# Chapter 4: Deep Learning (Part 1) - Data preprocessing


Part 1
------------


The objective of this first part is to learn about simple data curation practices. Data curation (for machine learning) consists basically in analyse, label, and separate in classes your input data.  In section two, you used pre-curated and separated data from the INRIA's person data set. Your first task is to create your training/testing sets by hand and analyse how well "balance" they are. 

**Objectives** 
In the following sections, you will use this part to "feed" both, a classic _Swallow_ (not-Deep) classification using handcrafted features and a Deep (kind of Deep) neuronal network. Your task will consist in analyse the accuracy of the aforementioned classification based on the amount of data available; from few hundred of samples to the full data-set.

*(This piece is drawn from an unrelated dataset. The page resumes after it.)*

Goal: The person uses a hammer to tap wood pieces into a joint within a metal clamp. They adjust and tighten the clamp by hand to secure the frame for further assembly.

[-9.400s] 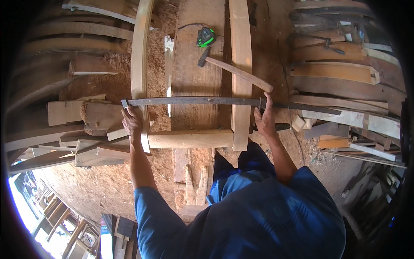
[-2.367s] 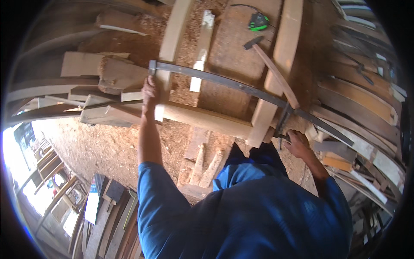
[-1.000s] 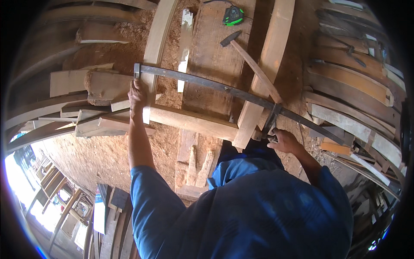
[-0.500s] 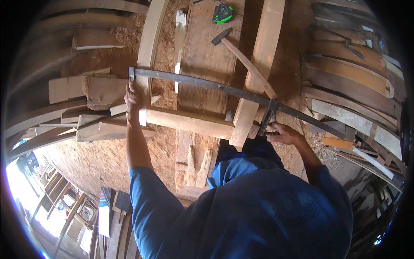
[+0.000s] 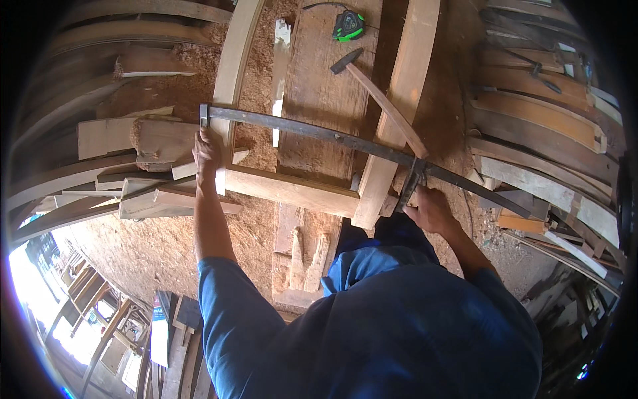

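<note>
A long dark metal bar clamp (image 5: pixel 312 131) lies across a wooden frame, over its left rail (image 5: pixel 232 73) and right rail (image 5: pixel 411 66). A crosspiece (image 5: pixel 292 189) joins the rails nearer to me. My left hand (image 5: pixel 207 154) is closed around the clamp's end jaw, outside the left rail. My right hand (image 5: pixel 432 209) is closed at the sliding jaw (image 5: pixel 412 185), by its screw end; my fingers partly hide the handle. A hammer (image 5: pixel 385 103) with a wooden handle rests beyond the clamp, its handle end over the right rail beside the sliding jaw.
A green and black tape measure (image 5: pixel 349 26) lies on the wide plank (image 5: pixel 319 93) under the frame. Boards (image 5: pixel 166 139) are piled on the left, and more boards (image 5: pixel 538 120) on the right. Sawdust (image 5: pixel 146 246) covers the floor.
My right hand has turned and shifted its grip at the clamp's screw end, its back now more upward. My left hand stays on the end jaw. The view has shifted slightly.
</note>
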`<state>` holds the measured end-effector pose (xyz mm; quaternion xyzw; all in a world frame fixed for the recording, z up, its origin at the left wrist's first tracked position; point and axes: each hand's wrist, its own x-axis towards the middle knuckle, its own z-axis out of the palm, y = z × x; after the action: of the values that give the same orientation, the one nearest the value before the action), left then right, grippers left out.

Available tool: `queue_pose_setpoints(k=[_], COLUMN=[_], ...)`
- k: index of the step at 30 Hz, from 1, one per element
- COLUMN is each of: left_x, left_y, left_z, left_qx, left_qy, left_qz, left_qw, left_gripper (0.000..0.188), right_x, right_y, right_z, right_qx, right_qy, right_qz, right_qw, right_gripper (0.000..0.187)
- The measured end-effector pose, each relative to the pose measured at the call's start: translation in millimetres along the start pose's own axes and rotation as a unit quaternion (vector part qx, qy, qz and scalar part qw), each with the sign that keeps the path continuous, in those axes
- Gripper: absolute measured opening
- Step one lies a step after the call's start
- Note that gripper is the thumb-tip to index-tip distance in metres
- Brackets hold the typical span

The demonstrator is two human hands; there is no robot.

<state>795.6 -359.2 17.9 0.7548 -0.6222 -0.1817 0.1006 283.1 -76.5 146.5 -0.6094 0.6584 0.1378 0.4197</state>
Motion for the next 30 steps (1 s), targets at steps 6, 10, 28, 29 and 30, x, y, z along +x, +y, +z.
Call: queue_pose_setpoints(k=[6,10,28,29,30], left_x=[-5.3,-5.8,-12.5,-11.4,-16.0], left_y=[23.5,23.9,33.7,38.4,32.0], left_z=[-2.5,-8.4,-11.1,-9.3,-8.6], left_qx=[-0.017,-0.018,-0.02,-0.022,0.011], left_qy=[-0.02,-0.045,-0.073,-0.07,0.006], left_qz=[-0.032,-0.038,-0.097,-0.095,-0.057], left_qw=[0.999,0.998,0.992,0.993,0.998], left_gripper=[0.066,0.072,0.068,0.068,0.068], right_x=[-5.8,25.2,14.5,15.6,11.5], right_y=[19.7,54.9,74.7,76.8,71.2], right_z=[34.3,35.0,35.2,33.2,32.7], right_qx=[-0.077,0.078,0.092,0.117,0.115], right_qy=[-0.033,-0.21,-0.21,-0.221,-0.225], right_qz=[0.021,-0.006,-0.026,-0.032,-0.039], right_qw=[0.996,0.975,0.973,0.968,0.967], right_gripper=[0.035,0.038,0.05,0.052,0.052])
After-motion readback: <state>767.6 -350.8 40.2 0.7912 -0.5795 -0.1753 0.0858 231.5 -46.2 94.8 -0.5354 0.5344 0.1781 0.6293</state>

In this section we will provide the general steps and, as in the previous section, you will be asked to search in the function parameters and syntaxis in users documentation.


## Dataset 

In this last section of the course we will use the the [notMNIST](http://yaroslavvb.blogspot.com/2011/09/notmnist-dataset.html) dataset. This dataset is designed to look like the classic [MNIST](http://yann.lecun.com/exdb/mnist/) dataset, while looking a little more like _real data_: it's not trivial, and the data is a lot less 'clean' than MNIST.


### Libraries: 

Be sure that you can import all the libraries below, in addition, for next chapter you will make use of the tensor flow library to implement the used neuronal network. Be sure to be able to import it as: 

`` import tensorflow as tf``

following the documentation page 

https://www.tensorflow.org/install/

We will use only CPU's based training. 



In [None]:
import cv2 as cv
import numpy as np
import os
import math
import tarfile
from utils import *
from sklearn.decomposition import PCA
from sklearn.discriminant_analysis import LinearDiscriminantAnalysis as LDA
from sklearn.metrics import confusion_matrix
from sklearn.preprocessing import LabelEncoder
from sklearn.svm import LinearSVC
from six.moves.urllib.request import urlretrieve
import matplotlib.pyplot as plt
import glob
from six.moves import cPickle as pickle
%matplotlib inline

### Download the data. 

As in section 2, you need to download the data and set the input directory. Be sure to have at about ~1 Gb of free space. If the function is not able to download the data, try on the MNIST site. 



In [None]:

# Download the Data
# The following functions will download the data for you and uncompress it

# WARNING:  These varaibles set the input/output paths for ALL the bellow functions.
url = 'http://commondatastorage.googleapis.com/books1000/'
last_percent_reported = None
data_root = '../data/' # Change me to store data elsewhere


def maybe_download(filename, expected_bytes, force=False):
  """
  Downloads a file if not present, and make sure it's the right size!.
  If there's a file with the same name, the function will not try to 
  download the dataset again!
  """

  dest_filename = os.path.join(data_root, filename)
    
  if force or not os.path.exists(dest_filename):
    print('Attempting to download:', filename, 'This may take a while. Please wait.') 
    filename, _ = urlretrieve(url + filename, dest_filename)
    print('\nDownload Complete!')
  statinfo = os.stat(dest_filename)
  if statinfo.st_size == expected_bytes:
    print('Found and verified', dest_filename)
  else:
    raise Exception(
      'The file ' + dest_filename + 'already exist but seems corrupted. Delete it or download it from the browser!')
  return dest_filename


def maybe_extract(filename, force=False):
  """
  Uncompress the data set for you
  """
  root = os.path.splitext(os.path.splitext(filename)[0])[0]  # remove .tar.gz

  if os.path.isdir(root) and not force:
    # You may override by setting force=True.
    print('%s dataset (seems to be) already present.\nSkipping extraction of %s.' % (root, filename))
  else:
    print('Extracting data for %s. This may take a while. Please wait.' % root)
    tar = tarfile.open(filename)
    tar.extractall(data_root)
    tar.close()
    
  data_folders = [os.path.join(root, d) for d in sorted(os.listdir(root)) if os.path.isdir(os.path.join(root, d))]
  print("All setup.")
  return data_folders


In [None]:
# Downloads ifa needed.
large_filename = maybe_download('notMNIST_large.tar.gz', 247336696)
small_filename  = maybe_download('notMNIST_small.tar.gz', 8458043)


In [None]:
large_folders = maybe_extract(large_filename)
small_folders = maybe_extract(small_filename)

In [None]:
large_folders

---
Problem 1
---------

When working with data, always check your data. 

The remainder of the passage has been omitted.